Começa o ano e começa bem. Assistindo ao jornal na TV, vi uma matéria que me chamou a atenção. Uma família, em uma cidade qualquer desse imenso Brasil, tem, no terreno de sua casa, diversos pés de frutas: mangas, maracujá, ameixas, goiabas etc. Como este ano carregou muito, eles não tem condições de consumir tudo e as frutas acabariam caindo e se estragando.
O filho deu a ideia – e a família aprovou – de coletar as frutas maduras que caiam, colocar em uma sacola e deixar nas grades do portão. Qualquer pessoa que passar poderia apanhar uma das sacolas e levar.
Fiquei impressionado pela atitude da família:
- Primeiro por decidir não deixar as frutas apodrecerem, como é o normal por parte da maioria das pessoas que têm frutíferas em seus quintais, e as recolherem (todos os dias, pela manhã, o menino percorre o quintal e enche sacolas com 10 frutas em cada uma).
- Em segundo lugar pela disposição de doar. Não pensaram em vender, mas doar para quem passa na rua, em frente de sua casa.
- Em terceiro lugar, por não ficarem discriminando quem vai, ou pode, apanhar as frutas na sacola. Basta ter vontade e pegar. Não querem nem saber quem são.
Quantas vezes na vida agimos assim? Temos coisas em nossa casa que não usamos mais e que poderiam ser de muita utilidade para alguém, mas deixamos estragar para não doar. É comum nos depararmos, lá de vez em quanto, quando fazemos uma arrumação em casa, com coisas que nem sabíamos mais que tínhamos, as roupas, às vezes, comidas pelas traças e que já não servem para uso.
O trabalho para separar coisas que não usamos pode ser cansativo e deixamos para lá. Outro dia. Talvez um dia de chuva, ou no inverno. E a decisão de doar? Mas será que não dá para vender? Poderíamos conseguir alguns trocos vendendo.
O menino quis dar as frutas, sabia ele que o que poderia receber vendendo não seria muito, mas doando, seria fácil ver o sorriso e os comentários das pessoas.
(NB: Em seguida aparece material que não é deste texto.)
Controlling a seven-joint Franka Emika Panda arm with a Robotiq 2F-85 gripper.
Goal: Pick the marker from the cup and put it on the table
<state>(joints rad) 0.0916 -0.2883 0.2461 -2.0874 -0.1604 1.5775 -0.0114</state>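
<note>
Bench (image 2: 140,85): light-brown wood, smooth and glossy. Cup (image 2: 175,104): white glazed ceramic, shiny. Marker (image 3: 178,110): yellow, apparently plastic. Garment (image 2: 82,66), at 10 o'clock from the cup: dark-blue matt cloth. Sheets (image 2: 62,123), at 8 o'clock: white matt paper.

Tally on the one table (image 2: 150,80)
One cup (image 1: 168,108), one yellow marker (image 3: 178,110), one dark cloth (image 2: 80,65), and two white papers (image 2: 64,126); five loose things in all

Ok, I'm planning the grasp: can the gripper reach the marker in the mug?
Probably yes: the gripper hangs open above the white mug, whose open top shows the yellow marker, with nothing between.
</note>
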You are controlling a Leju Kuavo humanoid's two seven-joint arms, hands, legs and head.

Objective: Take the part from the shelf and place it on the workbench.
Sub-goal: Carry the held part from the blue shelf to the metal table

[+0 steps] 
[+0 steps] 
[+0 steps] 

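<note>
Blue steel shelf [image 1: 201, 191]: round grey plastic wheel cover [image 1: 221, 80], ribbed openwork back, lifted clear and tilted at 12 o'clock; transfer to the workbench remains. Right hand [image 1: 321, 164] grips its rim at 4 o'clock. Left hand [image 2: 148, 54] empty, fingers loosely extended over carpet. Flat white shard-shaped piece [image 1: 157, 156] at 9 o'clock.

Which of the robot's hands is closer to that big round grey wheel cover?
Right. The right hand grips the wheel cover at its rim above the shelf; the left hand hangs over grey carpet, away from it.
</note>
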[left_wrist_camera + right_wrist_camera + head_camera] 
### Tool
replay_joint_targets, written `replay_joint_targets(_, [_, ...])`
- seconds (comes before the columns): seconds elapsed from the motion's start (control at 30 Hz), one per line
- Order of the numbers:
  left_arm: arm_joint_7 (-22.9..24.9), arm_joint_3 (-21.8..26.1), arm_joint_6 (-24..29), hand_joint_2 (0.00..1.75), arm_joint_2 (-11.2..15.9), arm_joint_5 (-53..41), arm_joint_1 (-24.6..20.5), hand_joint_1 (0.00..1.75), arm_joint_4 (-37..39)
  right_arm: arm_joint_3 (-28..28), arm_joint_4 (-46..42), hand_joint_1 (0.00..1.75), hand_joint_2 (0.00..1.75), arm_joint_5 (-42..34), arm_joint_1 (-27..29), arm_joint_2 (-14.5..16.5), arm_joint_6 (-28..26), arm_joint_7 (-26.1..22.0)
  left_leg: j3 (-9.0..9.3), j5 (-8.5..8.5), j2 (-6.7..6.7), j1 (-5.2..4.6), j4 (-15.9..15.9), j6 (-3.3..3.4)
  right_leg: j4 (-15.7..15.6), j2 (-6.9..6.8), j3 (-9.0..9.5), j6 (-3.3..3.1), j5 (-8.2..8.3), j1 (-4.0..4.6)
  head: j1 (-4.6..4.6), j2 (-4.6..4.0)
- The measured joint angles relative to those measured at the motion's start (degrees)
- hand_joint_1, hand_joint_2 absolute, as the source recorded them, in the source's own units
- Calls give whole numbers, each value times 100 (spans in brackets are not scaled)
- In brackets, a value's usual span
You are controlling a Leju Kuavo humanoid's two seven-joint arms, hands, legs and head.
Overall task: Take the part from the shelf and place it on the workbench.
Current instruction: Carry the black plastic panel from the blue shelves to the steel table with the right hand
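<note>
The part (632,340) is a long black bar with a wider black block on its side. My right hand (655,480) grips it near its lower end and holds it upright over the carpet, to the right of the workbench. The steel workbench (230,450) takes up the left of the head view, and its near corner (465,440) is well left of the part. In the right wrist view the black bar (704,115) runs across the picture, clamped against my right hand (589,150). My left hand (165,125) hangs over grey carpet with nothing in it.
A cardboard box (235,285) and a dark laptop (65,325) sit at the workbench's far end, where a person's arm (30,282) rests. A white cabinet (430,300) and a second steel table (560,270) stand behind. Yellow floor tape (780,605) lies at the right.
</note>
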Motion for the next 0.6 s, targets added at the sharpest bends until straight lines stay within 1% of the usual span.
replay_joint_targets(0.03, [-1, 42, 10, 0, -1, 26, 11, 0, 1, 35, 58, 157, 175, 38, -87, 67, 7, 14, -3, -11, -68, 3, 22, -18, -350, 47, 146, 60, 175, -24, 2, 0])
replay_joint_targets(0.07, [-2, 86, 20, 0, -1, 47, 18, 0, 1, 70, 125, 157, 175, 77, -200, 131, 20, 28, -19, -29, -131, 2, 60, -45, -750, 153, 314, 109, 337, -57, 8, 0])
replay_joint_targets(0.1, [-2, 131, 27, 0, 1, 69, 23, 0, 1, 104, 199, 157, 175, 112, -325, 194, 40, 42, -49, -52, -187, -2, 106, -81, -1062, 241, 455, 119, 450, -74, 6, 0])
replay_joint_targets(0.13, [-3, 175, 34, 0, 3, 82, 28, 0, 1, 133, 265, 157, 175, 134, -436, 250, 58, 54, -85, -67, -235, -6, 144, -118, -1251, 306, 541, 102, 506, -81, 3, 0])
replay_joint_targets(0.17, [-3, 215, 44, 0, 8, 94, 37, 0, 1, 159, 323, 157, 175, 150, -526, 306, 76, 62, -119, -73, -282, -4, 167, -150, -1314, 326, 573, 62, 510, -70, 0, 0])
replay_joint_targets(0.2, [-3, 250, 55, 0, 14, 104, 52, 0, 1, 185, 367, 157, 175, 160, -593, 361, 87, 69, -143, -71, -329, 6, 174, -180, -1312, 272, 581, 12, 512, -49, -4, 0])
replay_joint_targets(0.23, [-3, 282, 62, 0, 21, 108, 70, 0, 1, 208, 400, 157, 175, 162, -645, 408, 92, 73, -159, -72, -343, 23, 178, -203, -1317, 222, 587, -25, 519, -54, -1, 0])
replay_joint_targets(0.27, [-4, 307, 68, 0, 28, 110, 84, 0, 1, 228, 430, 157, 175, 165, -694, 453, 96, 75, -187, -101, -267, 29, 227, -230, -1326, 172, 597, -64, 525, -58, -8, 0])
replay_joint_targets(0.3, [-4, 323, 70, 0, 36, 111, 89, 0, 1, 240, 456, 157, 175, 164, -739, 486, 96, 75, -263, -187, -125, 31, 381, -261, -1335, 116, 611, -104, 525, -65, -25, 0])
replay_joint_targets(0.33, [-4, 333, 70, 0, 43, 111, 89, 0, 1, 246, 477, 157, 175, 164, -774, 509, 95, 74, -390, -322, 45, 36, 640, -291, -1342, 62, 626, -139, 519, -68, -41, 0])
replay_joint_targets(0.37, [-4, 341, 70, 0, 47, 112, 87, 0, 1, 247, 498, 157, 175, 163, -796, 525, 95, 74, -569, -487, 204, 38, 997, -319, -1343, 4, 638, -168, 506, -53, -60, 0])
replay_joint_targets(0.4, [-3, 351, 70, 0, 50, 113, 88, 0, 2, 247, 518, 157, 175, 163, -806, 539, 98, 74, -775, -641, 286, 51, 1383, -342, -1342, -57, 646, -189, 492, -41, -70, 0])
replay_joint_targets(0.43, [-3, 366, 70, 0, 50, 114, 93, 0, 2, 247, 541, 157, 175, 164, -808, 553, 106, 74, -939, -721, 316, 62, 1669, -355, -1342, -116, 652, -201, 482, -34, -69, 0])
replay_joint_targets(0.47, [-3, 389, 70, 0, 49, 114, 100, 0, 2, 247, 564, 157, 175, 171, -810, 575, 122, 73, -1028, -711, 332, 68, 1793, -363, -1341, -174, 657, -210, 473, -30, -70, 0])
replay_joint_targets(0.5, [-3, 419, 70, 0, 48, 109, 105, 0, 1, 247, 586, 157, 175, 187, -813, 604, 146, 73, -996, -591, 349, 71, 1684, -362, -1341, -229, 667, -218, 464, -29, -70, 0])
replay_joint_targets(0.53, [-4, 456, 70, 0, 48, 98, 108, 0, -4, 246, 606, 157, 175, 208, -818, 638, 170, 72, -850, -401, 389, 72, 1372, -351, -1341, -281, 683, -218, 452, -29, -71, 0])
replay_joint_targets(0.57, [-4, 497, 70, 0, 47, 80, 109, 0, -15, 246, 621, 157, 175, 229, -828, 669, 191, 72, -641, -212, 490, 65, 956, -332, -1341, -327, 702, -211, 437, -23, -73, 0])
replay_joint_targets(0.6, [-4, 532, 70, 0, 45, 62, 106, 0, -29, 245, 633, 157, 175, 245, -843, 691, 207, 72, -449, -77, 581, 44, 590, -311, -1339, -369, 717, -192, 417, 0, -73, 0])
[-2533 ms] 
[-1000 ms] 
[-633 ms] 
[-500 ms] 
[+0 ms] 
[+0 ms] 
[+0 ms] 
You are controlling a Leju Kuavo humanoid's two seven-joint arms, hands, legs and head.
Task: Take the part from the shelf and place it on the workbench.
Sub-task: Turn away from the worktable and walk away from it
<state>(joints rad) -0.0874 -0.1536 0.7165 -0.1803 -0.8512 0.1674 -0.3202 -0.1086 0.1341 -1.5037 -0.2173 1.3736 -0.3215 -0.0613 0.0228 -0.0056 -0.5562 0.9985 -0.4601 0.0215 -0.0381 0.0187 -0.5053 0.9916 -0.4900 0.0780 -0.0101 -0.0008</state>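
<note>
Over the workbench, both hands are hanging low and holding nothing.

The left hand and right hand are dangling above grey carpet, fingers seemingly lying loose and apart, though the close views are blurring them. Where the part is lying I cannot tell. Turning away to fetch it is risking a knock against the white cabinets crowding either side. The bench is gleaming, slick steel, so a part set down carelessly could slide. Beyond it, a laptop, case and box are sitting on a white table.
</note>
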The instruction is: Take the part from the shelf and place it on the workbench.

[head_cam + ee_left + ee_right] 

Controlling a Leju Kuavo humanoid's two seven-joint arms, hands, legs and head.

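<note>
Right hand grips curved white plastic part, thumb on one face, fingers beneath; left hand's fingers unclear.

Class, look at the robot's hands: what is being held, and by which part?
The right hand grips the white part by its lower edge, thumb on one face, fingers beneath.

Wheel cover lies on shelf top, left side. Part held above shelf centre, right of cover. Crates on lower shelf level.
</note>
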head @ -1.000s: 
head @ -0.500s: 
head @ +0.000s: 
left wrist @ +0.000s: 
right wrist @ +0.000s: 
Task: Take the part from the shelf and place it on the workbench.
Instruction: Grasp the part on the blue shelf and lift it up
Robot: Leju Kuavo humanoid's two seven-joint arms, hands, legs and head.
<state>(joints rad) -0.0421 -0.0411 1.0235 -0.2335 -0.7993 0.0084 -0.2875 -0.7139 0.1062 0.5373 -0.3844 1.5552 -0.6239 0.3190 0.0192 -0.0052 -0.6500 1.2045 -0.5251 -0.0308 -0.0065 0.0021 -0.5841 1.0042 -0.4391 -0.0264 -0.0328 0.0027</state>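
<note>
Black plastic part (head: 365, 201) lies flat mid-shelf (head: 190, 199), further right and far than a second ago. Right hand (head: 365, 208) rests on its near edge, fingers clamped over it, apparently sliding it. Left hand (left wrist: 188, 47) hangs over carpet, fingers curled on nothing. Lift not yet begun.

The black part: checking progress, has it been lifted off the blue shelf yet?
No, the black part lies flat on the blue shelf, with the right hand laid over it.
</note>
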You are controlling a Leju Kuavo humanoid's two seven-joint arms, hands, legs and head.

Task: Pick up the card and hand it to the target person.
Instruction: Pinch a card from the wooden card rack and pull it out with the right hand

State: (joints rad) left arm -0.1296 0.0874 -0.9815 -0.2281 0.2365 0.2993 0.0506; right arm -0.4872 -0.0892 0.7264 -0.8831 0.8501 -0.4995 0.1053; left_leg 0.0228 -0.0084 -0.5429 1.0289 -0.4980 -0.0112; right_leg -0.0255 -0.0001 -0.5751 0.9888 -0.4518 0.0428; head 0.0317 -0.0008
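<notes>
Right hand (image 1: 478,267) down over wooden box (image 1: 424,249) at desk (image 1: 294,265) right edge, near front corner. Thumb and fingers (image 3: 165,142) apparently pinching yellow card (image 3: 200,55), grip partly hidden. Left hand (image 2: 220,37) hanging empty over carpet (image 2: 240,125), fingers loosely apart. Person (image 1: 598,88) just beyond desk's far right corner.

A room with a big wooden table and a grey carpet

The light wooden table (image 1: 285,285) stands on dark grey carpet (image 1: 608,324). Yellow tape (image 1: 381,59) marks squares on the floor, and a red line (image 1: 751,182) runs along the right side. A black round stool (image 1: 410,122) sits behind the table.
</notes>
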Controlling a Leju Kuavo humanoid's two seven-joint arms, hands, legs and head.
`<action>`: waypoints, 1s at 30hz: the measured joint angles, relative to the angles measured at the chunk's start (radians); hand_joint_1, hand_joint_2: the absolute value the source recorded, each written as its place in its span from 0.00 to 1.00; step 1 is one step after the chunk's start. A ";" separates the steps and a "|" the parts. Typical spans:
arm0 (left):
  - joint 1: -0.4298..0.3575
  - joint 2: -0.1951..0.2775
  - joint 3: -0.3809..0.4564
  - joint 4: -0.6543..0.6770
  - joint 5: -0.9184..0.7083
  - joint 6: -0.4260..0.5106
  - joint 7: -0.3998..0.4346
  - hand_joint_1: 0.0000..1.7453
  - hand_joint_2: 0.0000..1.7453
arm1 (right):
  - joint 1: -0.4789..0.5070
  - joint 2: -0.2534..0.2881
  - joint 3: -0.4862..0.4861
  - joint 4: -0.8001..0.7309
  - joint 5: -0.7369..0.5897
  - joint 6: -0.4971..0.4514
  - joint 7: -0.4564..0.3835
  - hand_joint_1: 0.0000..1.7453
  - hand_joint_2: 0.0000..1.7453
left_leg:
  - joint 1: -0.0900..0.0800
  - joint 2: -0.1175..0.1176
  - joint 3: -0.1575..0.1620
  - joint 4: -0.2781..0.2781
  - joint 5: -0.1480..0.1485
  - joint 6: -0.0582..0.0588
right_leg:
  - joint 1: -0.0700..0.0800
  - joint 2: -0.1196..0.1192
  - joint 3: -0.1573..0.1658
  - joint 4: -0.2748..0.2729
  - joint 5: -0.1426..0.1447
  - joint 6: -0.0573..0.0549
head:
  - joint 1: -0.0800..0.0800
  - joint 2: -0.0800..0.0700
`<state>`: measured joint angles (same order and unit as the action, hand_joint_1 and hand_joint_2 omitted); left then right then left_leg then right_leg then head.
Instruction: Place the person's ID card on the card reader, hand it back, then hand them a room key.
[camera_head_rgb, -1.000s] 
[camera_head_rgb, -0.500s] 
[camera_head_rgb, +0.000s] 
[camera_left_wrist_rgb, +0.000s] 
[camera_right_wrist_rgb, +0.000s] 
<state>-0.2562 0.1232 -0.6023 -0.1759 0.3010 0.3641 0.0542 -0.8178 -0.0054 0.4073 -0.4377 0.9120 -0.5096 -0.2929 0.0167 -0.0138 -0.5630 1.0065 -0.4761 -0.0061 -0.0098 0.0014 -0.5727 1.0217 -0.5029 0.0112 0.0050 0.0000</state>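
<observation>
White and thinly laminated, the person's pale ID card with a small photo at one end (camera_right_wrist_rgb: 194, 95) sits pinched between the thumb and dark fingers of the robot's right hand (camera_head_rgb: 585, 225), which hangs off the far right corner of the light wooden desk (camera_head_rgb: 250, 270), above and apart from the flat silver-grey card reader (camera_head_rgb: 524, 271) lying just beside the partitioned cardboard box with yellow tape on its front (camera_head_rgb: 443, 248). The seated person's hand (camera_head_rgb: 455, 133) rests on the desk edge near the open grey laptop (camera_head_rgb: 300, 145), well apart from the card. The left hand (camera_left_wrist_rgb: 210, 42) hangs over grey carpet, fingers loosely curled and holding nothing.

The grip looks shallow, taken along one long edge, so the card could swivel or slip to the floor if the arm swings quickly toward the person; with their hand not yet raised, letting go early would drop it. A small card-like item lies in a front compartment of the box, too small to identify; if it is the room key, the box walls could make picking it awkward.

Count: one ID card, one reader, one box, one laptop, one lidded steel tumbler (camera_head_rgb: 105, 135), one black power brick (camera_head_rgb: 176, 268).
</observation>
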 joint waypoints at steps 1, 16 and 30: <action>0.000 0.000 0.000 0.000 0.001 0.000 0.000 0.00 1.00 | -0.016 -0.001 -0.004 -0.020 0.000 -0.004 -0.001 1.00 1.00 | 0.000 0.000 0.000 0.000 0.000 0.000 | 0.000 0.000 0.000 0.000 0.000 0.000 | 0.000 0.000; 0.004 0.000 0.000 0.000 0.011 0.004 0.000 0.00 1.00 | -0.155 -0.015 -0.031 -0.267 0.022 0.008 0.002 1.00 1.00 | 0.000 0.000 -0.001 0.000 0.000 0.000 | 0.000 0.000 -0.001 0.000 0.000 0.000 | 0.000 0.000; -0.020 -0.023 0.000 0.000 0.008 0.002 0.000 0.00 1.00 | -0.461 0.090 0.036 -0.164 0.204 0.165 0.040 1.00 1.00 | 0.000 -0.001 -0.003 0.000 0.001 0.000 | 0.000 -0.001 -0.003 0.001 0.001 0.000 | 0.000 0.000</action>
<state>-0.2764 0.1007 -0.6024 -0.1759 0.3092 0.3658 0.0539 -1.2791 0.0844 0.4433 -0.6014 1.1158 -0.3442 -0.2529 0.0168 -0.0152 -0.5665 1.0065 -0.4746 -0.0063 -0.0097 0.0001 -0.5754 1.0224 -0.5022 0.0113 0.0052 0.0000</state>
E se doar, doar para quem? Sempre queremos saber da vida dos outros, fiscalizar, discriminar.
“Não vou dar nada para esses tipos vagabundos que vão trocar por droga!”
É um comentário comum.
Será que um pequeno gesto não poderá ser o ato que fará a diferença na vida de alguém que está no caminho de destruição de sua vida e sente que ninguém o reconhece, só o condena?
Fiquei pensando nas pessoas que conheci em minha vida que fizeram como aquele menino. Dependuraram mangas, ameixas, goiabas para que eu as apanhasse. Essas frutas foram em forma de aulas de meus professores, de conversas com amigos ou até mesmo estranhos encontrados em diversos lugares e situações. Parentes que estenderam uma mão, pessoas que em nome de sua fé me ajudaram em tantas ocasiões. Tive umas famílias, nos Estados Unidos, quando lá estudei e morei por 4 vezes, que sempre, em nome da igreja que frequentavam, cercaram de amizade a minha família e encheram nossa casa temporária com móveis, eletrodomésticos, roupas quentes e, acima de tudo, com carinho e amizade. Essas pessoas nunca, ou quase nunca, me disseram: “Olha lá o que vai fazer com isso.”
O que fazer dependia de mim. Comer as frutas ou levar, ou até vendê-las, não é da conta do menino que as coloca no portão todos os dias. É mais bem aventurado dar.
Quando ando pela cidade vejo hospitais, escolas, creches, asilos, bibliotecas, igrejas, obras sociais que foram construídas e são mantidas por pessoas anônimas, que sem saber quem vai usar, vão deixando suas sacolas no portão para quem precisar.
Outro dia vi um carrinheiro, um desses catadores de papel e latas – hoje tão comuns em nossas cidades – com a esposa e dois filhinhos na frente de um grande supermercado. Procuravam por alguma sobra dos que tem dinheiro para consumir e jogar fora as embalagens. Alguém saiu do supermercado com as mãos cheias de sacolas, viu a cena, parou, tirou de uma sacola um peru e deu à família, dizendo:
“Feliz Natal. É para vocês comerem na noite de Natal.”
O homem pegou, agradeceu, e os filhos e esposa se acercaram, sorriram e lá se foram. Ninguém se identificou. Ninguém perguntou nada. Apenas aquela pessoa dependurou uma sacola na grade de seu portão para quem tinha menos que do ela tinha para comer.
Com essas lembranças é que estou vivendo meus dias, começando as atividades de um ano novo e com o propósito de colocar sacolas nas grades dos portões da vida, para que outros que tem menos que eu possam ter, ainda que pouco, um pouco mais daquilo que me sobra.